Arbeitslosenversicherung (Prozessvoraussetzung)

8C_358/2026Entscheid vom 05.06.2026ArbeitslosenversicherungOriginalsprache: DE

Zusammenfassung

Sachverhalt

Der Beschwerdeführer focht beim Sozialversicherungsgericht des Kantons Zürich einen Einspracheentscheid des Amts für Arbeit in der Arbeitslosenversicherung an. Die kantonale Beschwerde wurde am 5. März 2026 elektronisch per gewöhnlicher E-Mail eingereicht. Das kantonale Gericht trat wegen formeller Mängel auf die Beschwerde nicht ein und führte eventualiter aus, dass sie auch materiell unbegründet gewesen wäre.

Erwägungen

Das Bundesgericht erinnerte daran, dass eine Beschwerde nach Art. 42 BGG hinreichend zu begründen ist und sich konkret mit den tragenden Erwägungen des angefochtenen Entscheids auseinandersetzen muss.

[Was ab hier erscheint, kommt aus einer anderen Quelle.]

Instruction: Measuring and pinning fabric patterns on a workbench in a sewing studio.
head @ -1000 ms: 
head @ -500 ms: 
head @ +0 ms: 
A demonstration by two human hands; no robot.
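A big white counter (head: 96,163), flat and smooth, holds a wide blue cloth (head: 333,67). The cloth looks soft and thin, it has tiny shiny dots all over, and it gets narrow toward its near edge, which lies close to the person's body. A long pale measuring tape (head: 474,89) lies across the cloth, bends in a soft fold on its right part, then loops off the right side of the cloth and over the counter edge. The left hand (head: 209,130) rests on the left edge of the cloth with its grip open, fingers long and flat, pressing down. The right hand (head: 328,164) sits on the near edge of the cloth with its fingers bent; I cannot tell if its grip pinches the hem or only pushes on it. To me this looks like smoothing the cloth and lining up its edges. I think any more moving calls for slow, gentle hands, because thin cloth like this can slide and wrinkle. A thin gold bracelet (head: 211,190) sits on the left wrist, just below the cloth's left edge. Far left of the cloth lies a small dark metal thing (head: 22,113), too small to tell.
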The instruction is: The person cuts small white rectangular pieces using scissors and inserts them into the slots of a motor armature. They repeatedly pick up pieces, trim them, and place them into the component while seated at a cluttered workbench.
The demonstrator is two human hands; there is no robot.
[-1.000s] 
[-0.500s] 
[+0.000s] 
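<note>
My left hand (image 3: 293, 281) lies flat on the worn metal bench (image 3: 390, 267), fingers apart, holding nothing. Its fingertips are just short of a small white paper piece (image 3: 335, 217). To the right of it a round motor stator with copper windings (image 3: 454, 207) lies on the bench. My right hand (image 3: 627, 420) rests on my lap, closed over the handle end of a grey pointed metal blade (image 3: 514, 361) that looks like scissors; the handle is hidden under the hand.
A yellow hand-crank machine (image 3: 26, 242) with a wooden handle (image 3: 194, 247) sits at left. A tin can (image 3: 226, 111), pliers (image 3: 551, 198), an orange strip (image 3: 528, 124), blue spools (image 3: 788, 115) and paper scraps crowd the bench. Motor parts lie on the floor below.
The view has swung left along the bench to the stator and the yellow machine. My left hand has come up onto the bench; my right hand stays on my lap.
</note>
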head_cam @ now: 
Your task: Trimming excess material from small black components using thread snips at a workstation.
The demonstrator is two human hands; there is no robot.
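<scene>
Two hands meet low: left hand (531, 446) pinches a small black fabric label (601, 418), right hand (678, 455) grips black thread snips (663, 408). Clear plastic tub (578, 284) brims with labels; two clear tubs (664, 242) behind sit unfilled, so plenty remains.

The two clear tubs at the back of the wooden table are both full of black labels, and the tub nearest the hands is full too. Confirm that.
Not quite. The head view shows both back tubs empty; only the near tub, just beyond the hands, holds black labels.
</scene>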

Die Vorinstanz hatte nachvollziehbar begründet, dass eine per gewöhnlicher E-Mail ohne qualifizierte elektronische Signatur eingereichte Beschwerde das Erfordernis der eigenhändigen Unterzeichnung nach § 28 lit. a GSVGer/ZH in Verbindung mit Art. 130 ZPO nicht erfüllt. Zudem stützte sich der kantonale Entscheid auf eine selbstständige Eventualbegründung zur materiellen Unbegründetheit, wonach das Nichteintreten auf die nicht fristgerecht verbesserte Einsprache korrekt gewesen sei. Da der Beschwerdeführer sich vor Bundesgericht weder mit dem Unterschriftserfordernis noch mit der Eventualbegründung auseinandersetzte, fehlte es offensichtlich an einer rechtsgenüglichen Begründung im Sinne des BGG.

Entscheid

Auf die Beschwerde wurde nicht eingetreten. Damit blieb die vorinstanzliche Verfügung des Sozialversicherungsgerichts des Kantons Zürich bestehen.